6. Gris - Un conseil donné par quelqu’un qui n’est pas proche
Comme son cher
miroir de la salle de bain ne cesse de lui renvoyer une mine défaite, Isabelle finit
par faire un saut à la pharmacie pour se racheter du sirop pour la toux. Alors
qu’elle s’apprête à quitter la caisse, elle se ravise et rappelle
l’employée :
-Euh, dites-moi… Pour apaiser le stress… soutenir
l’humeur, vous conseillez quoi ?
La pharmacienne se fend alors d'une énumération détaillée
de toutes les vitamines adéquates. Mais devant l’air dubitatif de la cliente, elle
finit par suggérer :
-Zafranax, peut-être ?...Ou alors, du Lysanxia.
Lysanxia, parfait ! Ses propriétés anxiolytiques ont
eu un effet immédiat. Trois petites gouttes sur la langue ce matin et Isabelle
se sent beaucoup mieux. Il le faut absolument. Car c’est « Le » jour.
Le jour de la séance de Waterkijn !
Il est déjà là d’ailleurs, ponctuel, souriant, charmeur,
et prêt en boxer pour sa séance de revalidation.
-Comment allez-vous ? entame-t-elle en l’invitant à
prendre place sur la table de travail.
Mais, à peine s’est-il allongé, que l’homme frissonne.
-Ah, oui, le temps s’est fraîchi, confirme-t-elle.
Attendez, on va remédier à ça.
Petit clic sur un interrupteur, et la planche est aussitôt
parcourue d’un agréable flux de chaleur.
-Ah, c’est mieux ! Et rapide avec ça ! Merci.
Elle se prépare alors à le masser : un coussinet est
glissé au creux du genou droit, et ses mains prudentes mais fermes commencent
à manipuler les articulations et muscles de la jambe gauche.
-Et vous, comment allez-vous ? l’interroge-t-il à
brûle pourpoint.
-Très bien, merci.
-Vraiment bien ?
Si le ton de la question lui a paru légèrement appuyé,
elle renvoie néanmoins la balle avec un brin de hauteur.
-Oui, pourquoi ?
-Il m’a semblé que vous étiez un peu tendue l’autre jour.

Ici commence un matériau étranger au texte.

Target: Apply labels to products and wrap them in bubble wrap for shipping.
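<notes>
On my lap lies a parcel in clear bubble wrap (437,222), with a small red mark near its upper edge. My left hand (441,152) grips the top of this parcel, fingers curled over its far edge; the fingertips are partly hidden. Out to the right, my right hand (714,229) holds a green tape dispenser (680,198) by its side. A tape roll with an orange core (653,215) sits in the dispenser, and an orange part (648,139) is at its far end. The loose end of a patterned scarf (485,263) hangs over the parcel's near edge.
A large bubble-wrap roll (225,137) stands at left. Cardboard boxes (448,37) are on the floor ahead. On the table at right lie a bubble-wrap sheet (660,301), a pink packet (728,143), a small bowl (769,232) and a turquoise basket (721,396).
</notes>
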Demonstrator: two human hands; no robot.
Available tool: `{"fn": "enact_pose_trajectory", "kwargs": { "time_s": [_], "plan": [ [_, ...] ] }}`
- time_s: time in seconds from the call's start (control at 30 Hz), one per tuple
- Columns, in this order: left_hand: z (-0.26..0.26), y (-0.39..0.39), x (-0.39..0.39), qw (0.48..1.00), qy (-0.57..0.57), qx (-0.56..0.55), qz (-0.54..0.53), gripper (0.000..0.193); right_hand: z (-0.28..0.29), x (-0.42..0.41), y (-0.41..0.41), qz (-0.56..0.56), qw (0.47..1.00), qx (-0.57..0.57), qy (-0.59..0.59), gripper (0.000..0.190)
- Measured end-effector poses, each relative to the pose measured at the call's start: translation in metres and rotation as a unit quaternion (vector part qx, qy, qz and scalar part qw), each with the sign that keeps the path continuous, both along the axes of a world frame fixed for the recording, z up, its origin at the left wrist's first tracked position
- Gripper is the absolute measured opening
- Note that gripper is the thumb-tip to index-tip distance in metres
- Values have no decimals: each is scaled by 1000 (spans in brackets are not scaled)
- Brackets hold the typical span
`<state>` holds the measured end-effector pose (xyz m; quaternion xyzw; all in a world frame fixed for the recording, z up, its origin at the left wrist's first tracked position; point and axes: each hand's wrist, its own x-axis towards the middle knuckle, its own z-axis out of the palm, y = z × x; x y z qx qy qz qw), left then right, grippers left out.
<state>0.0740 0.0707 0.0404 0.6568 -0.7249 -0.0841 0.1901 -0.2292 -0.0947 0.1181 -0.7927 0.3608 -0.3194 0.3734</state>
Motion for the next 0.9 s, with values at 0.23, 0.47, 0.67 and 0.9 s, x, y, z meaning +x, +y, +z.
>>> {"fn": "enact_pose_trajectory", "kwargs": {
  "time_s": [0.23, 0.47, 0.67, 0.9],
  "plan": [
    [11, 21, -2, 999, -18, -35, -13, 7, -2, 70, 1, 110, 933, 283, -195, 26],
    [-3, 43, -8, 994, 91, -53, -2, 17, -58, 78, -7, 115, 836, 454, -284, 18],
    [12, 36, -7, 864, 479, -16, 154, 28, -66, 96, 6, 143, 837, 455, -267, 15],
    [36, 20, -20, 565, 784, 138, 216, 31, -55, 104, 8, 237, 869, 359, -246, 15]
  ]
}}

La réplique est inattendue mais elle ne désarme pas :
-Ah bon, qu’est-ce qui vous fait dire ça ?
-Eh bien, vous avez réagi un peu brusquement lorsque je
vous ai parlé d’une balade.
Nouvelle échappatoire d’Isabelle :
-Vraiment ? Je ne vois pas de quoi vous parlez.
-Moi, je vois. Et je sais !
Le sourire satisfait qui vient de lui être décoché
n’empêche pas Isabelle de continuer à pétrir la jambe de son patient avec
sérénité.
-Je crois même savoir pourquoi vous êtes réticente à vous
aventurer en forêt.
-Ah oui, et pourquoi ? rétorque-t-elle avec une
pointe d’ironie cette fois, convaincue qu’il vaut mieux entrer dans le jeu qu’il
lui impose.
-Eh bien, figurez-vous que c’est mon voisin de palier - un
sacré petit étourdit, celui-là ! - qui a percuté votre voiture dans la drève
de Lorraine, il y a quelques années. Et j’ai été indirectement témoin de l’événement. Car c’est
mon père qui s’est proposé d’aider la maman à remplir les papiers d’assurances.
Si, croyez-moi, c’est ainsi que j’ai beaucoup entendu parler - photos à l’appui !
- d’une dame, kiné en l’occurrence. Une certaine Parmentier, émue et perturbée
par ce qui venait de lui arriver.
A l’écoute de ce qu’il vient de révéler, Isabelle s’est
redressée, massages en suspens, les yeux écarquillés.
-Le monde est petit n’est-ce pas ? conclut-il triomphant.
Pas d’autre issue pour elle cette fois que de rendre les
armes avec un sourire complice.
Elle en sourit encore chez elle le soir.
Le monde est petit en effet, marmonne-t-elle.
Et toi, Waterkijn, t’es culotté !
Mais t’as de belles jambes, tu sais.